● What this task involves: Transcribe, verbatim, every line from the start of the entries through the line that contains "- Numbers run"; include both boundary lines and omit all others.

● Stored items:
▼
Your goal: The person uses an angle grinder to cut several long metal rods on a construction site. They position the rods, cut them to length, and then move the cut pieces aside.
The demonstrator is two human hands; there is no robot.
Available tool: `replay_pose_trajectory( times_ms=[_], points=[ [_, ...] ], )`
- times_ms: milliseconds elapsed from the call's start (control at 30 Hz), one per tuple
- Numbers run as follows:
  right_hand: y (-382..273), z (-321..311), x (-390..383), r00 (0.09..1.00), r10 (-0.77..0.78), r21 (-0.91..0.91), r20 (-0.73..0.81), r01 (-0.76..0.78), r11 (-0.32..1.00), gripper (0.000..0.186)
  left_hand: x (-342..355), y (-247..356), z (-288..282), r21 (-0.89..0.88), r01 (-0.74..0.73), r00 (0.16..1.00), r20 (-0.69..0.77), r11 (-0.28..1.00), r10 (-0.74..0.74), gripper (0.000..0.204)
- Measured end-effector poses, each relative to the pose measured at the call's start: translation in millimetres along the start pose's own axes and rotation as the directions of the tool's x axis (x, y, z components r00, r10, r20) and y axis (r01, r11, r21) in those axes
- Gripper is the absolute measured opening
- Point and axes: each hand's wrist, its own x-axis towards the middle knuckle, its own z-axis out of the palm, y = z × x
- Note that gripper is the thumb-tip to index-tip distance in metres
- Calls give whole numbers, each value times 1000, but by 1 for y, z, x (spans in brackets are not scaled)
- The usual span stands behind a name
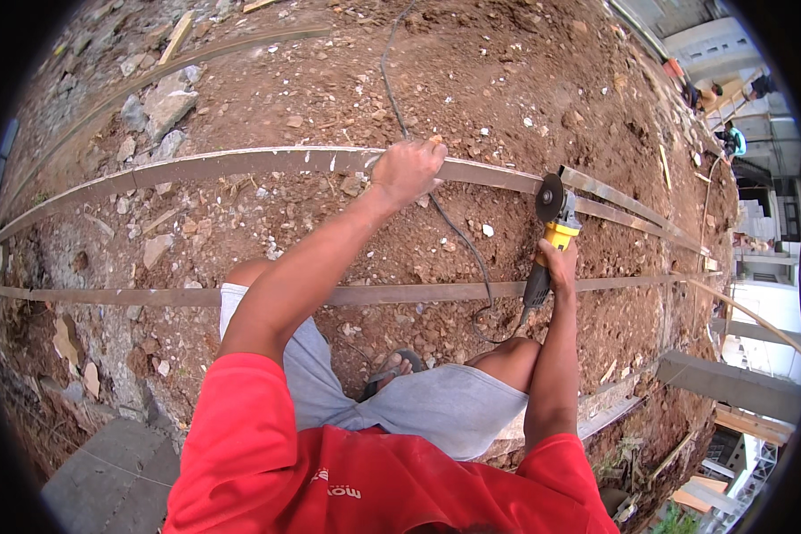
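Note:
My right hand (558,264) is wrapped round the body of a yellow and black angle grinder (559,235). Its dark round disc (550,198) points away from me and overlaps the far long brown bar (267,163) in view; whether it touches the bar I cannot tell. My left hand (408,169) grips the same bar, its fingers curled over the pale upper edge. Whether the bar is wood or metal is unclear. From the grinder's rear a dark power cord (461,233) loops up, passes behind the bar by my left hand and runs off at the top.
A second long bar (400,293) crosses in front of my legs. Another bar (627,203) runs to the right beyond the disc. Rocks (169,105) lie on the reddish soil (472,89). Several people, including one in a blue top (732,142), are far right. A grey concrete beam (730,386) stands lower right.

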Motion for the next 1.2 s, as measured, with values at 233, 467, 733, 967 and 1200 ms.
replay_pose_trajectory(
  times_ms=[233,467,733,967,1200],
  points=[
    [-25,-1,-14,982,-43,272,-183,92,958,31,34,-28,-14,-103,148,989,14,984,-147,46],
    [-69,2,-38,940,-5,494,-342,185,850,30,60,-10,-32,-188,315,948,13,930,-319,58],
    [-112,45,-32,929,141,787,-343,201,584,22,8,122,-47,-764,568,791,610,307,53,53],
    [-122,66,-33,903,160,802,-399,259,538,22,-1,130,-50,-757,637,771,622,146,-139,50],
    [-117,69,-30,905,205,849,-373,244,468,20,-2,134,-68,-795,544,839,511,270,-186,47]
  ],
)
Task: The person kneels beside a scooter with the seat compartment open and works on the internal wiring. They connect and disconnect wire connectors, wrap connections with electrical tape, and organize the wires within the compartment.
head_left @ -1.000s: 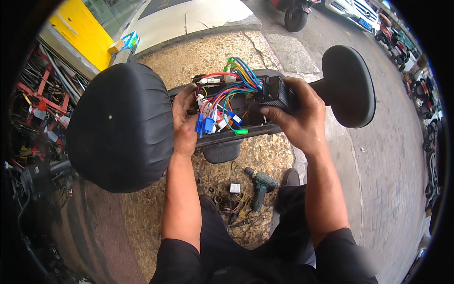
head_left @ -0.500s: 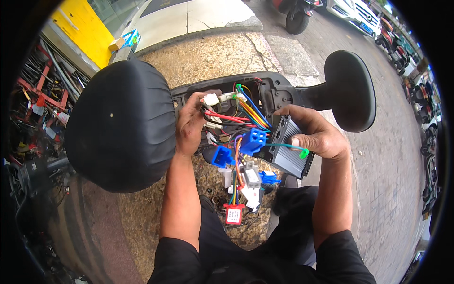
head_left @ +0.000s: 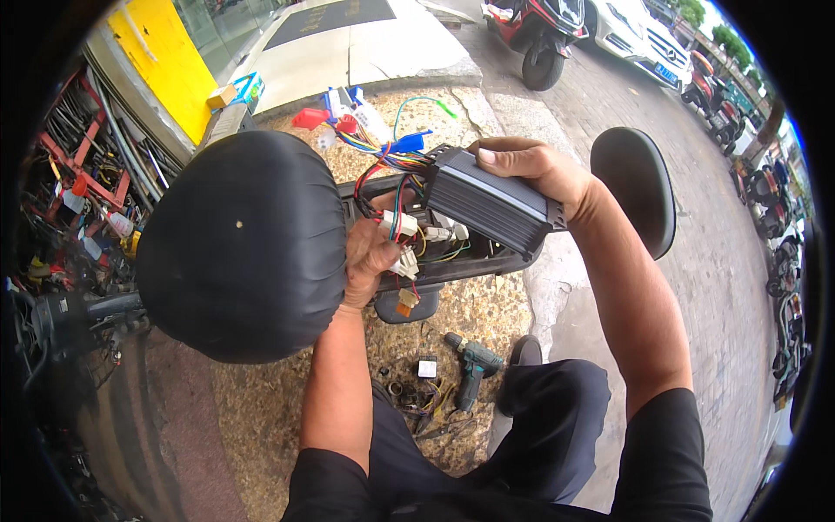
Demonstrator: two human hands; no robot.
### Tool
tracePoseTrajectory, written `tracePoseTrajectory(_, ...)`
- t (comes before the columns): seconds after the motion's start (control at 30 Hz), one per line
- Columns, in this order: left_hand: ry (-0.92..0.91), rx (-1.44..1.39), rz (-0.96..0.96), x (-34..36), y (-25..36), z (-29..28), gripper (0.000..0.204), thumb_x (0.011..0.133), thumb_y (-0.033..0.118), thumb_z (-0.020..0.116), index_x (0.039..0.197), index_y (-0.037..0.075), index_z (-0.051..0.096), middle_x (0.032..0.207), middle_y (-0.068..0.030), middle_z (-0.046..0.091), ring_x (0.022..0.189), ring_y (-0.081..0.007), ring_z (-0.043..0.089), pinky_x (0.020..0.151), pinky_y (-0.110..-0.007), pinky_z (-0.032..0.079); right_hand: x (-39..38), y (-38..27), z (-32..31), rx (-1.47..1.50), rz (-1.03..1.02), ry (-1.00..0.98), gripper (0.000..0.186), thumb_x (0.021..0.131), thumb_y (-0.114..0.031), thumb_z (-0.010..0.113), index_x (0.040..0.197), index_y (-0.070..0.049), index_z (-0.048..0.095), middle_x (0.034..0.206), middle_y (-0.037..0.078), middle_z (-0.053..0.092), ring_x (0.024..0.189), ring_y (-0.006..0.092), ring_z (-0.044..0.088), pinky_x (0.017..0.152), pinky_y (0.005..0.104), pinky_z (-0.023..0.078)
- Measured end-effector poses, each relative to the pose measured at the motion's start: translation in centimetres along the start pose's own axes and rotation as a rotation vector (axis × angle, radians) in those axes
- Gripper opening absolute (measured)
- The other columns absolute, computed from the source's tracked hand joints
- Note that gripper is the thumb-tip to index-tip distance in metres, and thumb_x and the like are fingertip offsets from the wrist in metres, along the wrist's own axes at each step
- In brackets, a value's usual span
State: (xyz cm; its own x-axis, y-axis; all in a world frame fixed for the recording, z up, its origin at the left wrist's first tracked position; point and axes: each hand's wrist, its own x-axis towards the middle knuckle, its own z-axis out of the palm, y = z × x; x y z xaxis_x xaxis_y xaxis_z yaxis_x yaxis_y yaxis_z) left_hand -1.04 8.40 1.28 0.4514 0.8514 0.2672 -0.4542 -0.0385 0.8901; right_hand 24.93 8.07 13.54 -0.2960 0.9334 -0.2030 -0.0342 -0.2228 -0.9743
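Note:
My right hand (head_left: pixel 532 168) grips a black ribbed controller box (head_left: pixel 490 206) and holds it lifted above the open black compartment (head_left: pixel 474 261) of a vehicle frame. A bundle of coloured wires (head_left: pixel 396 161) with red, blue and white plugs fans out from the box's left end. My left hand (head_left: pixel 370 259) is closed around white connectors (head_left: pixel 402 228) and wires at the compartment's left side, beside a large black padded seat (head_left: pixel 239 239).
A second black pad (head_left: pixel 637 187) stands at the right. On the stone ground below lie a green cordless drill (head_left: pixel 472 367), small parts and loose wires (head_left: pixel 417 396). A metal rack with tools (head_left: pixel 83 187) is left; a scooter (head_left: pixel 539 30) and white car (head_left: pixel 639 35) stand on the road behind.
My right hand has raised the controller box up and out from the compartment, and the wire bundle now fans upward. My left hand has stayed at the connectors.

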Motion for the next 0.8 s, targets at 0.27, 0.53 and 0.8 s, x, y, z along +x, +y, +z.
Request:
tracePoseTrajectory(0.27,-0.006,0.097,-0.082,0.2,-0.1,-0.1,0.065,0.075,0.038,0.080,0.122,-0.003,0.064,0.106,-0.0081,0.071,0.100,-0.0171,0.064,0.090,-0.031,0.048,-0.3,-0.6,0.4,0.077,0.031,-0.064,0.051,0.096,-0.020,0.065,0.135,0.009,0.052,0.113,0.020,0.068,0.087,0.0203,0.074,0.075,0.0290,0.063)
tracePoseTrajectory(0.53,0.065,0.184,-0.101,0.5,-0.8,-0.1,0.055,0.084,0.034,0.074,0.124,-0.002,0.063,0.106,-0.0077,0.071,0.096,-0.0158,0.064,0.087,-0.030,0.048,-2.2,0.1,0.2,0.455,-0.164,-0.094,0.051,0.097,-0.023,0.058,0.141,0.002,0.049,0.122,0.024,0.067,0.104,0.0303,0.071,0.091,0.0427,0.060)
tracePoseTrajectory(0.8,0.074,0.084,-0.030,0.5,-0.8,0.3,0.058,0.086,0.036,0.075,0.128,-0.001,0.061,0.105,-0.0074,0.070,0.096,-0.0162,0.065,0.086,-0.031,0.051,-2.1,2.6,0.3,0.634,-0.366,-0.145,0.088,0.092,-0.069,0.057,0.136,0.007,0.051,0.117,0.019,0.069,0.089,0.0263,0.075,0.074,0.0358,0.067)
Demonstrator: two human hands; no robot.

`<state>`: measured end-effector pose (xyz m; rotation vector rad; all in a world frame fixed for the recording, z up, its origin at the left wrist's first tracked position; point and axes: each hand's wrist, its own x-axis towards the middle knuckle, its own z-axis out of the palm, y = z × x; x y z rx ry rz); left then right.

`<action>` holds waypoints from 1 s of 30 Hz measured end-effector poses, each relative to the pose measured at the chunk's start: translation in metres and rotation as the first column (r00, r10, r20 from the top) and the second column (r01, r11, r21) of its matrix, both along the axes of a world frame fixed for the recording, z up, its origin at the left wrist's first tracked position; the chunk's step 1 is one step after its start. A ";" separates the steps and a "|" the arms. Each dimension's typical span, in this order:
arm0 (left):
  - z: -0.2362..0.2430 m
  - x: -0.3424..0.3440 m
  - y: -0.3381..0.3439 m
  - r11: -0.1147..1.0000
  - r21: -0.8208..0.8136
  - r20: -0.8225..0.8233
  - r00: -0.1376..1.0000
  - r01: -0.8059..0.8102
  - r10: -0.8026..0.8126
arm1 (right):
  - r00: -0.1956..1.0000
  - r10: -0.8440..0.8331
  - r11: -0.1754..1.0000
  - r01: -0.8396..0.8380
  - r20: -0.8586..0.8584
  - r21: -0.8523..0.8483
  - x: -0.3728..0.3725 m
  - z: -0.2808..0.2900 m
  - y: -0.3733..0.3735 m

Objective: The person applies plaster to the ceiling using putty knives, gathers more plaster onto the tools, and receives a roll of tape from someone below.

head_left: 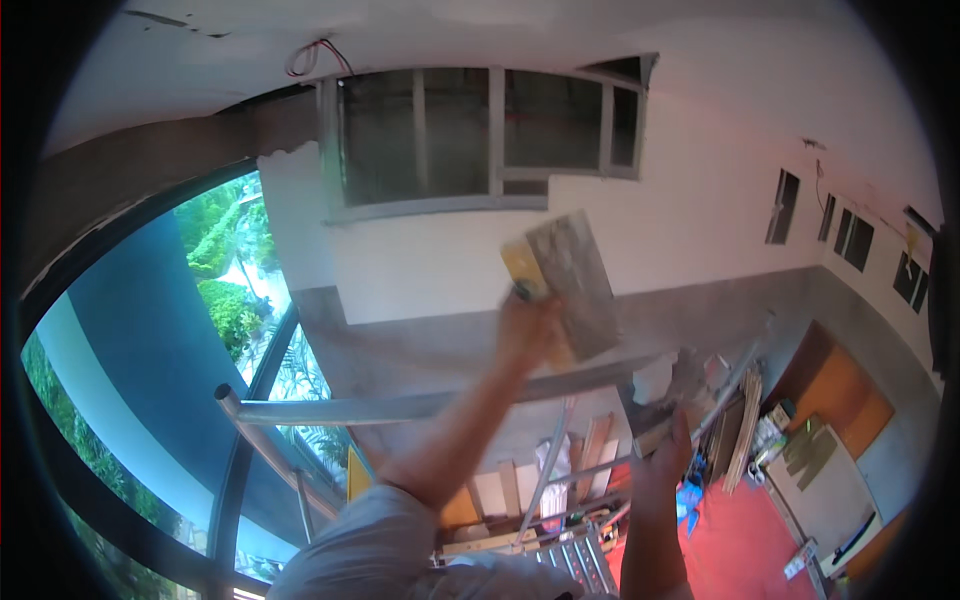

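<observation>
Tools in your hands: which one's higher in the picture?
The yellow-edged tool in the left hand; the other tool, in the right hand, is lower.

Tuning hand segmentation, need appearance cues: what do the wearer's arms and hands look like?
Left hand and right hand: bare, no gloves visible. A loose pale-grey sleeve ends near the left elbow; left forearm and right forearm are bare. Blur hides finer markings.
</observation>
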<state>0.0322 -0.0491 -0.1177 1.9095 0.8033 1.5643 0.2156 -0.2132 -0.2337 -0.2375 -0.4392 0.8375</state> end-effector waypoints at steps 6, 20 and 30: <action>0.047 -0.074 -0.080 0.929 -0.151 0.081 0.941 0.336 -0.328 | 0.967 -0.212 0.976 0.217 0.143 -0.020 -0.017 0.015 -0.010; 0.064 -0.088 -0.114 0.990 0.111 -0.567 0.824 0.086 -0.008 | 0.818 -0.343 0.938 0.272 0.463 0.215 -0.056 0.009 -0.008; 0.101 -0.163 -0.061 0.703 0.539 0.078 0.858 -0.464 0.507 | 0.873 0.482 0.864 -0.487 -0.068 -0.131 -0.111 0.068 0.052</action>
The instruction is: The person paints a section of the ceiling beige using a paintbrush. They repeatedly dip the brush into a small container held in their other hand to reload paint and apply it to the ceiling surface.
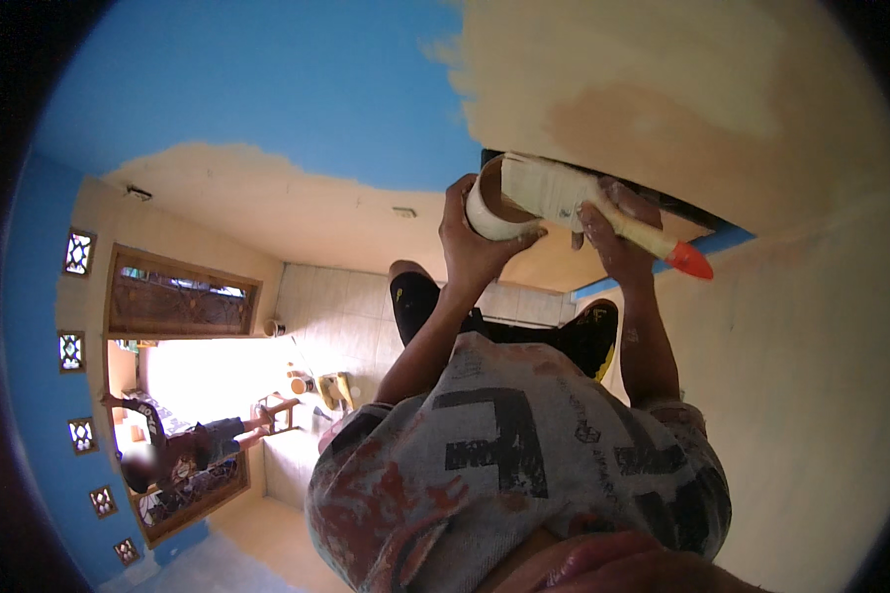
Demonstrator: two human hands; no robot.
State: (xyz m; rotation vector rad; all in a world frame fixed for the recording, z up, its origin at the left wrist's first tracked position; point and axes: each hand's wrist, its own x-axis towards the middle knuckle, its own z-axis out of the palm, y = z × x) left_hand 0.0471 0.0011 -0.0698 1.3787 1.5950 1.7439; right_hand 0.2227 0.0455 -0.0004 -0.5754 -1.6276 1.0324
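Observation:
My left hand (473,249) is wrapped round a small white tub (494,223) with some brownish, paint-like stuff inside. A wide paintbrush (618,210) with a pale handle and a red end is gripped in my right hand (623,237). Its broad, light-coloured head lies across the tub's mouth; whether the bristle tips touch the rim or the inside, I cannot tell. Both hands are close together in front of the wall, and pale smears mark the fingers of my right hand.
The wall (653,59) is beige and peach, beside a bright blue painted area (297,79). A dark opening or ledge (702,212) sits behind my right hand. On the tiled floor (336,296) stand a bucket (302,383) and yellow items (334,390). A person (193,445) is by the bright doorway, near a wooden stool (282,413).

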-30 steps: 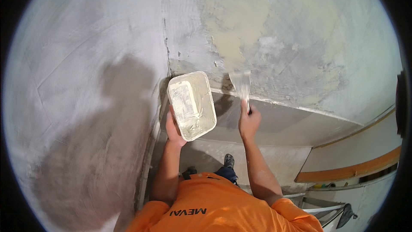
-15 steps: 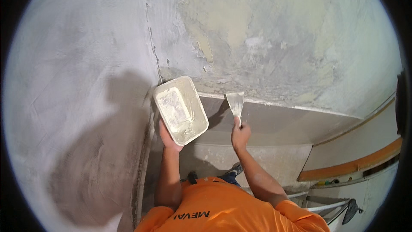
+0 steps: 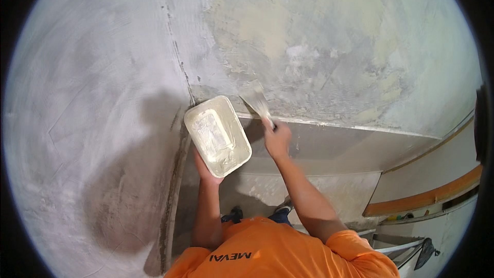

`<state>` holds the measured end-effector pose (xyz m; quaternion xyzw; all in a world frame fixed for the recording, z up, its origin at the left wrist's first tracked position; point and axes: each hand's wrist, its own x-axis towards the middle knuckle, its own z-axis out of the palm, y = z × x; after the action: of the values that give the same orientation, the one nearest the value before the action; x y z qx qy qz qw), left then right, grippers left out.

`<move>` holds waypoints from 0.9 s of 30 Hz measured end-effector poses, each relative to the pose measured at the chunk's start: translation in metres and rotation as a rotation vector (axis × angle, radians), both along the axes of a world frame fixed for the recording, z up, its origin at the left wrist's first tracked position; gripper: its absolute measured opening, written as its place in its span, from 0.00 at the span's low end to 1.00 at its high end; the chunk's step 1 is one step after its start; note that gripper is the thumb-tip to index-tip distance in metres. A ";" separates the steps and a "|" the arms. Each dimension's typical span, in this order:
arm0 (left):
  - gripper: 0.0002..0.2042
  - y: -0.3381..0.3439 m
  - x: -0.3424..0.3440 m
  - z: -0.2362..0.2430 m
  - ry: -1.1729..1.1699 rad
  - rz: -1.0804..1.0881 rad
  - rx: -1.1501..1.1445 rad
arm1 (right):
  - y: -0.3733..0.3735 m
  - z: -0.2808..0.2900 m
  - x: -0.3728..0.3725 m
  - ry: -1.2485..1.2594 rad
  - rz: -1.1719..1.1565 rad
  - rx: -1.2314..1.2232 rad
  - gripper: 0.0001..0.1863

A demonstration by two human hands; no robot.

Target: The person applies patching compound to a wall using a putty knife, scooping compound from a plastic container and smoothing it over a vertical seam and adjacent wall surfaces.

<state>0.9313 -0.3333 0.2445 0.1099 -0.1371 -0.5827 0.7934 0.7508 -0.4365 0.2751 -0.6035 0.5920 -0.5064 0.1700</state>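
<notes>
- Here's the putty knife point(image 3: 256, 98), blade aimed up and left, long axis slanting down to the right hand point(image 3: 278, 138), closed round its handle!
- Blade over the wall point(image 3: 319, 82); contact, can't tell.
- Left hand point(image 3: 205, 167) grips the tub point(image 3: 218, 136), fingers hidden, tub's length running upper left to lower right.
- Half a second ago the blade stood lower, farther right, more upright!

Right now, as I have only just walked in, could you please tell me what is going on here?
Someone in an orange shirt holds a pale, paste-smeared tub in the left hand. The right hand grips a scraper by its handle. The scraper's wide end is up beside the tub, in front of a patchy wall; whether it touches the wall is unclear.
</notes>
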 end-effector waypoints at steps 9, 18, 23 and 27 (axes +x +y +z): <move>0.31 -0.002 0.022 -0.045 -0.025 -0.044 0.190 | 0.003 -0.018 -0.050 -0.331 -0.051 0.052 0.24; 0.30 -0.009 0.025 -0.053 0.027 -0.182 0.090 | -0.059 0.009 -0.024 -0.590 0.074 0.114 0.27; 0.30 -0.010 0.018 -0.039 0.027 -0.179 0.092 | -0.009 -0.124 -0.070 -0.411 -0.192 0.256 0.30; 0.30 -0.011 0.022 -0.041 0.033 -0.182 0.073 | 0.001 -0.052 -0.059 -0.521 -0.132 0.073 0.28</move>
<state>0.9530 -0.3442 0.2038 0.1160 -0.1122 -0.6588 0.7348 0.6916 -0.4357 0.2227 -0.4067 0.5841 -0.6329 0.3048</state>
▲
● Task output:
Your goal: The person uses an angle grinder to cut several long metal rods on a construction site. They position the rods, cut them to length, and then move the cut pieces aside.
The demonstrator is two human hands; there is no robot.
Available tool: `replay_pose_trajectory( times_ms=[_], points=[ [_, ...] ], )`
- times_ms: milliseconds elapsed from the call's start (control at 30 Hz), one per tuple
- Numbers run as follows:

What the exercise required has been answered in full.